Establishing yourself when you’re a new arrival in a small, rural town is tough, especially when you have a Michigan accent and “you talk like a schoolteacher.” People are wary. Some assume you have a superiority complex. My family and I had moved from a few hours away in northern Indiana to occupy my wife’s grandparent’s 1800s farmhouse after Grandma Mimi moved into a nursing home. We were glad to be there, but it was still an incredibly stressful time. The construction workers were there every day, so we needed to keep our one-year-old daughter and three-year-old son out of their way. My wife was paving the first inroads of local social connection through her involvement in Mothers of Preschoolers. Other than a few MOPS, an uncle and aunt, and a couple older cousins, we knew nobody in the area.


On this particular Tuesday morning, Miles Davis’s Kind of Blue was drifting through my beige Altec-Lansing speakers as the students worked and I graded papers. An email notification popped up on my screen. The message was from a social studies teacher just down the hall. He said that something was happening in New York and we might want to turn on our TVs if we weren’t doing anything urgent.


I turned on the TV to find Katie Couric and Matt Lauer explaining that a plane had accidentally crashed into one of the World Trade Towers. They were unsure about the details, but there was speculation about air-traffic-control problems. Most of my students found it interesting enough to look up from their work, but it was just another distant news event. Live video of the smoking building was on the split screen as Couric and Lauer interviewed an eyewitness, trying to piece together an explanation of what had happened.


Then the eyewitness gasped. There had been another explosion, she said.

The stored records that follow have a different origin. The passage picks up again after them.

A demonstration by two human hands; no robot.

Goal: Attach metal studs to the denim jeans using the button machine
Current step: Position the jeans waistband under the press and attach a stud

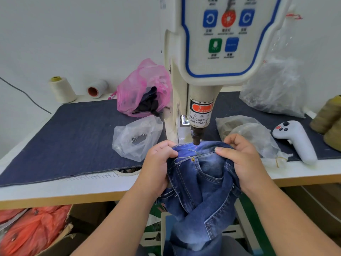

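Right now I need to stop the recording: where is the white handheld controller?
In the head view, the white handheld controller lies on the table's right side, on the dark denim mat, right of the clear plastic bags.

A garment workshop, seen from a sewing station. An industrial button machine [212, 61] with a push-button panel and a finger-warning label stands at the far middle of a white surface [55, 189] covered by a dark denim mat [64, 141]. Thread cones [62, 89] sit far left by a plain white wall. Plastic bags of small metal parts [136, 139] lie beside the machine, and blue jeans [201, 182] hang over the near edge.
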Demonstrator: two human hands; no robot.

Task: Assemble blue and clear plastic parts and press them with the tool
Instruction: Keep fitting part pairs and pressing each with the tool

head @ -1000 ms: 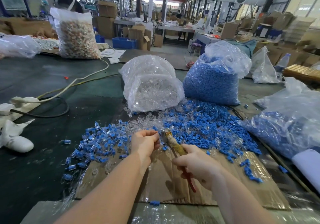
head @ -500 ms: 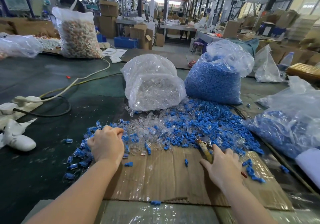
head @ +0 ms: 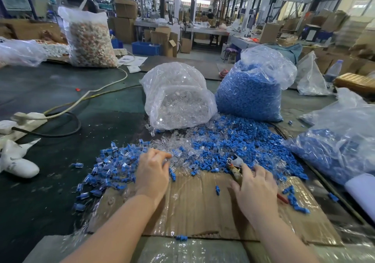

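Factory table (head: 60, 100) under me; clear parts (head: 182, 151) and blue parts (head: 243, 141) lie just beyond my fingertips. My right hand (head: 256, 191) grips the pliers (head: 235, 164); my left hand (head: 153, 172), fingers loose, should pinch one clear part cleanly.

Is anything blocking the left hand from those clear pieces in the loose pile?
Nothing visible does. The left hand already reaches its fingertips into the clear pieces, which lie loose and uncovered on the table.

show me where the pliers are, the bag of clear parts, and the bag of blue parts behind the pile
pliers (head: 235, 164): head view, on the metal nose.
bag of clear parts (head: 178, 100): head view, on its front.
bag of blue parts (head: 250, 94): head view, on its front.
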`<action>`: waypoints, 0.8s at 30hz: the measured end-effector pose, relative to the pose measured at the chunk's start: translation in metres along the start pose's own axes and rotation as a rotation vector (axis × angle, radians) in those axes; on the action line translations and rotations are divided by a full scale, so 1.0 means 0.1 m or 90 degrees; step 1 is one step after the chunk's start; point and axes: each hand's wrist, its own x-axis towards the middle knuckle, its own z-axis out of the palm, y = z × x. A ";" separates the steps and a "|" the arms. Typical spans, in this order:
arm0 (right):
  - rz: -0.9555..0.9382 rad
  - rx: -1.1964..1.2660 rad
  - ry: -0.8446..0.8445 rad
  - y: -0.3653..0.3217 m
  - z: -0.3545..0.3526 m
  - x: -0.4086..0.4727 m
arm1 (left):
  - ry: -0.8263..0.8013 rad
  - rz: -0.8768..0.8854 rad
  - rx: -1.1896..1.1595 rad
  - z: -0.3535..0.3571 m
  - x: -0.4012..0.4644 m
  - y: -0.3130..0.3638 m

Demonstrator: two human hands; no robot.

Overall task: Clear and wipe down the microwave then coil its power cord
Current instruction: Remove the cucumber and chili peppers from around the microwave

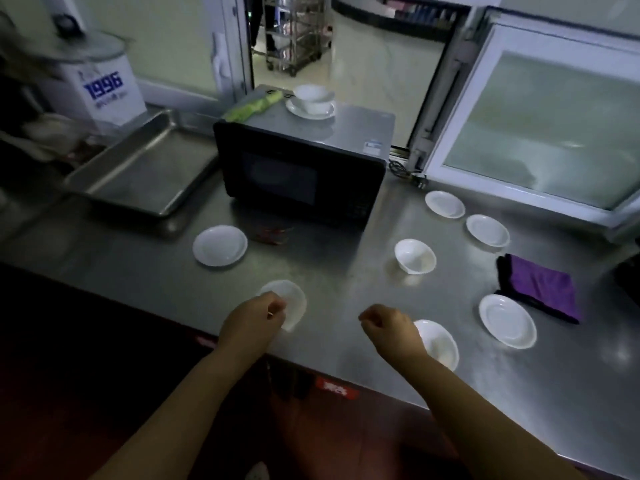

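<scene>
The black microwave (301, 168) stands on the steel counter (346, 278) with its door closed. On its top lie a green cloth (252, 105) and a white cup on a saucer (313, 98). Its dark power cord (398, 168) lies in a loose heap at its right, by the window frame. My left hand (252, 317) has curled fingers over the near rim of a white bowl (289, 301); whether it grips the rim is unclear. My right hand (388, 327) is loosely curled and holds nothing, just left of another white bowl (440, 344). A purple cloth (540, 289) lies at the right.
Several white saucers and a small bowl (415, 256) are scattered over the counter. A steel tray (145, 168) sits left of the microwave, with a white box (104, 88) behind it. Red scraps (273, 235) lie before the microwave. An open window pane (540, 133) juts in at the right.
</scene>
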 end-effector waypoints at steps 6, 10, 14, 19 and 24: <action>-0.021 0.018 0.006 -0.75 0.39 0.37 | 0.024 -0.018 -0.050 -0.56 0.37 -0.51; -0.008 0.018 0.009 -0.97 0.47 0.59 | 0.024 -0.017 -0.069 -0.72 0.61 -0.66; 0.004 0.024 0.011 -1.11 0.58 0.87 | 0.039 -0.039 -0.076 -0.83 0.77 -0.83; -0.016 -0.003 -0.031 -1.32 0.82 1.37 | 0.073 -0.070 -0.059 -1.01 0.94 -1.01; -0.024 -0.045 -0.077 -1.58 1.04 2.09 | 0.102 -0.105 -0.037 -1.23 1.22 -1.12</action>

She asked if Couric and Lauer could confirm that. A clip from a different camera angle made it clear that the second tower had been hit by another plane.


The word palpable was in our vocabulary book that year. The moment of the second plane’s impact would become my example for that word for the rest of my career. As the profound significance of the moment washed over the room, the image that came to my mind was of an animated graphic in a documentary film: The moving image of our classroom full of shocked faces froze into a still snapshot. Then I imagined the camera zooming out quickly to show that snapshot shrinking down and taking its place on a timeline of pivotal moments in U.S. history: the shots at Lexington and Concord, the attack on Fort Sumpter, and the bombing of Pearl-Harbor.


An attack on American soil. An attack by outsiders on a heavily populated area of the continental US. Thousands of civilians killed. This kind of thing just didn’t happen.


Instantaneously, viscerally, I knew that the nation had just entered an era that would be defined by a sense of vulnerability and wariness. The realization that we were susceptible to attack would for months afterward lead us to wonder if a terror cell might plant a bomb under the bleachers at a small-town football game. It would for years afterward lead us to wonder if we were safe in the air and near our biggest cities. It would for two decades afterward lead us to keep troops in Afghanistan.


Also palpable, as we all know, was the sense of unity and connectedness among Americans. Sometimes I wonder if we exaggerate that sense of unity due to a naive sense of nostalgia. I don’t think we do. I believe there really was a tangible and surreal sense of tribal oneness--a shared intuition that we were all ready to step up if danger were to make its way even closer to our homes. I have no desire to relive the fear and uncertainty of 9/11, but I can’t think of much that we need more than a return to the spirit of Sept. 12.